(Beginning of DATA TO USE)

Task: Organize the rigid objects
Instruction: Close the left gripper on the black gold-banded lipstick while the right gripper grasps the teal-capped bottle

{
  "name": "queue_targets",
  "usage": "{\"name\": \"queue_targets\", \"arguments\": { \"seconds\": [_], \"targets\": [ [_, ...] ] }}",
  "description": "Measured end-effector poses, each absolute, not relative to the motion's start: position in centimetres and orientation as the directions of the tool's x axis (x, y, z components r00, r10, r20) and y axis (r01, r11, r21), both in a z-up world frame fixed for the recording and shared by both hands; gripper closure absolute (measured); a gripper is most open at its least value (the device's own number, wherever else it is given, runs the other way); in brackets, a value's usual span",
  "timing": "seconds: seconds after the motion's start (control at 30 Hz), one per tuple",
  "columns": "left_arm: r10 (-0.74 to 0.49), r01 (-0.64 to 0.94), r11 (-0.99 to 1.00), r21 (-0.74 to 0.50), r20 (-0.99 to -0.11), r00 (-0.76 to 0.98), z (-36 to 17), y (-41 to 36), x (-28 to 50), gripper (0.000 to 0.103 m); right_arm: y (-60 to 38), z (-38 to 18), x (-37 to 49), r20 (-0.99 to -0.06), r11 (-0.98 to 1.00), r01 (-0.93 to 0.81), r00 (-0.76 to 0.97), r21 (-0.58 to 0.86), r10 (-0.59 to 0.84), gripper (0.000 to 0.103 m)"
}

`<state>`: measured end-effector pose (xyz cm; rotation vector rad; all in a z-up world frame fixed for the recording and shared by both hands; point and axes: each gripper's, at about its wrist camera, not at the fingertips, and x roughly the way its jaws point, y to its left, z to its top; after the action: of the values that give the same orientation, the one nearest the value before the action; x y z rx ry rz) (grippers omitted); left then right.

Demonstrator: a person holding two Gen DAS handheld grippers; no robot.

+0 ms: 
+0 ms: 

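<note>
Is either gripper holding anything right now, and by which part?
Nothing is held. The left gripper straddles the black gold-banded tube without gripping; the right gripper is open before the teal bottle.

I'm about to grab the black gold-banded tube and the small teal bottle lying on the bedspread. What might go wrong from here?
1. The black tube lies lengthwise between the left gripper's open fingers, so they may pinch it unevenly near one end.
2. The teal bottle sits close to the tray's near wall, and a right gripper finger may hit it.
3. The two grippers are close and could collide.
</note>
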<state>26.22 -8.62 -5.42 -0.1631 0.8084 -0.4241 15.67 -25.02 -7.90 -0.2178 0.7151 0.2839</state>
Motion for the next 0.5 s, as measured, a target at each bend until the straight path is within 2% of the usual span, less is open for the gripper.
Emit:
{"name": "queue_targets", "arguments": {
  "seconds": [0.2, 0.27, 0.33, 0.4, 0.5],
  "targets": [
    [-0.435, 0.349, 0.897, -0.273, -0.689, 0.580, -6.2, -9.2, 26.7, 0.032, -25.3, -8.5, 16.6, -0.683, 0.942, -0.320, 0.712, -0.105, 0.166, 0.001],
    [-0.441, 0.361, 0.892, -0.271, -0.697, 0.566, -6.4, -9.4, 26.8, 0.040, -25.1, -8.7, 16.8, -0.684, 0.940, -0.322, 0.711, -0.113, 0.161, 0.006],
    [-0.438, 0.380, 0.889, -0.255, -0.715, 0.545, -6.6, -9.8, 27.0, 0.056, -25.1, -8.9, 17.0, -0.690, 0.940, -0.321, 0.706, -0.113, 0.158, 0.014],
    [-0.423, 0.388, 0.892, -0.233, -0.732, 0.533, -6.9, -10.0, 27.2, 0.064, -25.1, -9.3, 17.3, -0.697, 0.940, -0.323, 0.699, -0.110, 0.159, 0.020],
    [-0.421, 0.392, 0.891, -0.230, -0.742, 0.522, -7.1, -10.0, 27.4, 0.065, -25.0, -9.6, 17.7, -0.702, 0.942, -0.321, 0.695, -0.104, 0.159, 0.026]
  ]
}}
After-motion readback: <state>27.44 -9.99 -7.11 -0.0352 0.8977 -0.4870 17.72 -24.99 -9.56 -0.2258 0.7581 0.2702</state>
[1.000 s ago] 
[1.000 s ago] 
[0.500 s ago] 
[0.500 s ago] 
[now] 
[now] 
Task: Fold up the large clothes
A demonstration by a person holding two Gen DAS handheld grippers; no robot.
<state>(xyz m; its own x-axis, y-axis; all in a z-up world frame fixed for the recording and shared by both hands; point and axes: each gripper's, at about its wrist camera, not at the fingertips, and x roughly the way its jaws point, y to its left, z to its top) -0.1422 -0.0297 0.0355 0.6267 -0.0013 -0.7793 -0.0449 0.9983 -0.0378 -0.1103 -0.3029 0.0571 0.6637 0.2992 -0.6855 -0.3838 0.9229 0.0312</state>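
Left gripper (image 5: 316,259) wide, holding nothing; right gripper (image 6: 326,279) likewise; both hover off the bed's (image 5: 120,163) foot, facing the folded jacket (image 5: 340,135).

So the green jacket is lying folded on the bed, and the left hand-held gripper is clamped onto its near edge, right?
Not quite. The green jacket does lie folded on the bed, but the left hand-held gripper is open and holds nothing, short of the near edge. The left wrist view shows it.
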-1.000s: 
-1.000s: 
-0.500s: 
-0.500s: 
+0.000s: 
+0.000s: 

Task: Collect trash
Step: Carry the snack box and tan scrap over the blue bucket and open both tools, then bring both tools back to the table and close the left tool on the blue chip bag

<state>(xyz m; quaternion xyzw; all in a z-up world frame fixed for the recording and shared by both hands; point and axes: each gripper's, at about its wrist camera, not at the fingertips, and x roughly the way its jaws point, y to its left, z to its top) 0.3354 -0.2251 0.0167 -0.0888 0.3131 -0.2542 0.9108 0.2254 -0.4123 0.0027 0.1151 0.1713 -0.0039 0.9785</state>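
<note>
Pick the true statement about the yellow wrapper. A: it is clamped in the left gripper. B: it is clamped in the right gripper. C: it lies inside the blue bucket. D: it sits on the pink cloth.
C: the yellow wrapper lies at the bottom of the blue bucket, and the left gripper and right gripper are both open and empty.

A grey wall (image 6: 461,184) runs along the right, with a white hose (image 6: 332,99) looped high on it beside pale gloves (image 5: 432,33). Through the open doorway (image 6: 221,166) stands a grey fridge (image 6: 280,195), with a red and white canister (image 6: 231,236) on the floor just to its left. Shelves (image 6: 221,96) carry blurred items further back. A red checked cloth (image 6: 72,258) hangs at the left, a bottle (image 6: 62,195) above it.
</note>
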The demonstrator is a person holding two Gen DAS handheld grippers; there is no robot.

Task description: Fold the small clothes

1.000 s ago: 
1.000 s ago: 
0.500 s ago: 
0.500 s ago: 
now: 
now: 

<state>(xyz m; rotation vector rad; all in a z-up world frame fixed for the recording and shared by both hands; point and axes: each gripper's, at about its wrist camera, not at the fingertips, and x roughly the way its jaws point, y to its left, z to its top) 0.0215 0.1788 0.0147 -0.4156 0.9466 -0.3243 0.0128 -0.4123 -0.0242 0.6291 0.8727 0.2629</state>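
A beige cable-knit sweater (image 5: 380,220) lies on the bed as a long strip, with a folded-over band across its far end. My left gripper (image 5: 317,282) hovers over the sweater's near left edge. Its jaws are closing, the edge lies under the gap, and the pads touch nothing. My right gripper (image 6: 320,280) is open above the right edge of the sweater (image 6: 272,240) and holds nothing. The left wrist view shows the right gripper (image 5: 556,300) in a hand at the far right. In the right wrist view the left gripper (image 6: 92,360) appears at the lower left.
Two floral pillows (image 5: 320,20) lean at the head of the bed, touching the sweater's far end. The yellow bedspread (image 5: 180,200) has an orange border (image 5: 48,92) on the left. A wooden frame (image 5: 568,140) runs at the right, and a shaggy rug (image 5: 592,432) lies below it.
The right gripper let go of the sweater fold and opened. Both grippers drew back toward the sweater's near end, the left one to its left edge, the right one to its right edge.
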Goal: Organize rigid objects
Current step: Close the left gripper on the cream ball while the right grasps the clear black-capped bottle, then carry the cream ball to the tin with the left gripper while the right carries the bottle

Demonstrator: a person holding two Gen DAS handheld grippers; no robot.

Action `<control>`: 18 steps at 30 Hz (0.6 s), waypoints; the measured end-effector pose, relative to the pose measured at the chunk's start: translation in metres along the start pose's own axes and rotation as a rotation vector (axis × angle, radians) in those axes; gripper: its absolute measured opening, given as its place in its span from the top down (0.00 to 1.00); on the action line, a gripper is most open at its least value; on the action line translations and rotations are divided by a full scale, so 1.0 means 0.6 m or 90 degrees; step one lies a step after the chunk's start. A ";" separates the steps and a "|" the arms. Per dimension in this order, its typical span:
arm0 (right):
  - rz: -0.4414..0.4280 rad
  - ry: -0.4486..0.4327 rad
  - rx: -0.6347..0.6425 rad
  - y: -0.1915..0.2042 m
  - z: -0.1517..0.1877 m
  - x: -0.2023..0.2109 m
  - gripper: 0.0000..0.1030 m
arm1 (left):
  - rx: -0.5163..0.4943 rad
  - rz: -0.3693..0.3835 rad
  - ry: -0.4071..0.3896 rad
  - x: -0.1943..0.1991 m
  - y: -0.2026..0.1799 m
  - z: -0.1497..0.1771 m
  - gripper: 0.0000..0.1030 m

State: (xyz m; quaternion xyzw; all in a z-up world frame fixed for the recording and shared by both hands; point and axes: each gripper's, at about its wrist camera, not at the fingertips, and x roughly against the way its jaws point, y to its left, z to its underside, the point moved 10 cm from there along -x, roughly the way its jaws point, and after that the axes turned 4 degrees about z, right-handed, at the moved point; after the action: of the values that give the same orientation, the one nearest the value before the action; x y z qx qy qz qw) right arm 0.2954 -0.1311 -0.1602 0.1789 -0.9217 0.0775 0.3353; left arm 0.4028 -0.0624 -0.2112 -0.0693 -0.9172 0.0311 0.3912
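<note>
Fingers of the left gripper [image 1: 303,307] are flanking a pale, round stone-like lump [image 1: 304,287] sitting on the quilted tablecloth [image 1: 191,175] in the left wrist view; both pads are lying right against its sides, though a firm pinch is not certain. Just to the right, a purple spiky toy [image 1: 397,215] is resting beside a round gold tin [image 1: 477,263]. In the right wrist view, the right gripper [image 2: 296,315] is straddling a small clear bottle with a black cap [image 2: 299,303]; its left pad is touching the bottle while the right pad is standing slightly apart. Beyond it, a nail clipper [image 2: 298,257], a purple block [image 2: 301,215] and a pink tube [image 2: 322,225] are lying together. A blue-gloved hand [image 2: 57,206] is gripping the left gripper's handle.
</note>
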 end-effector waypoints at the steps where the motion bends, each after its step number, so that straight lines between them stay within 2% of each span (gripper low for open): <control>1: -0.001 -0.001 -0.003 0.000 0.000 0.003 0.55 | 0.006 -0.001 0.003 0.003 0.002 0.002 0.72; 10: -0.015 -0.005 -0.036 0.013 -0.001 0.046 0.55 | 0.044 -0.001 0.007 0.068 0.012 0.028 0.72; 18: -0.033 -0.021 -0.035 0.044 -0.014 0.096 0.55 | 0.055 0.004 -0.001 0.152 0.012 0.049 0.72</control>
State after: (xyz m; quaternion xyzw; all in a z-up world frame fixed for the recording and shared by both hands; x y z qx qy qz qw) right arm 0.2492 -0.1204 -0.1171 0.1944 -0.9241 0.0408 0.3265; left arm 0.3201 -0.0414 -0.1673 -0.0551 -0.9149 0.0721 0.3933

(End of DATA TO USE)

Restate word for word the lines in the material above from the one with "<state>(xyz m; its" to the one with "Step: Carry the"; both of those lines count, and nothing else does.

<state>(xyz m; its own x-axis, y-axis; all in a z-up world frame fixed for the recording and shared by both hands; point and axes: each gripper's, at about its wrist camera, not at the fingertips, and x roughly the way its jaws point, y to its left, z to its top) -0.1422 -0.0297 0.0355 0.6267 -0.0013 -0.7793 -0.0449 0.9983 -0.0378 -0.1103 -0.3029 0.0571 0.6637 0.2992 -0.6855 -0.3838 0.9229 0.0312</state>
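Left gripper (image 5: 316,259) wide, holding nothing; right gripper (image 6: 326,279) likewise; both hover off the bed's (image 5: 120,163) foot, facing the folded jacket (image 5: 340,135).

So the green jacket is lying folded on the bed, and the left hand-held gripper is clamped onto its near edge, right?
Not quite. The green jacket does lie folded on the bed, but the left hand-held gripper is open and holds nothing, short of the near edge. The left wrist view shows it.
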-1.000s: 
-1.000s: 
-0.500s: 
-0.500s: 
+0.000s: 
+0.000s: 

Task: Collect trash
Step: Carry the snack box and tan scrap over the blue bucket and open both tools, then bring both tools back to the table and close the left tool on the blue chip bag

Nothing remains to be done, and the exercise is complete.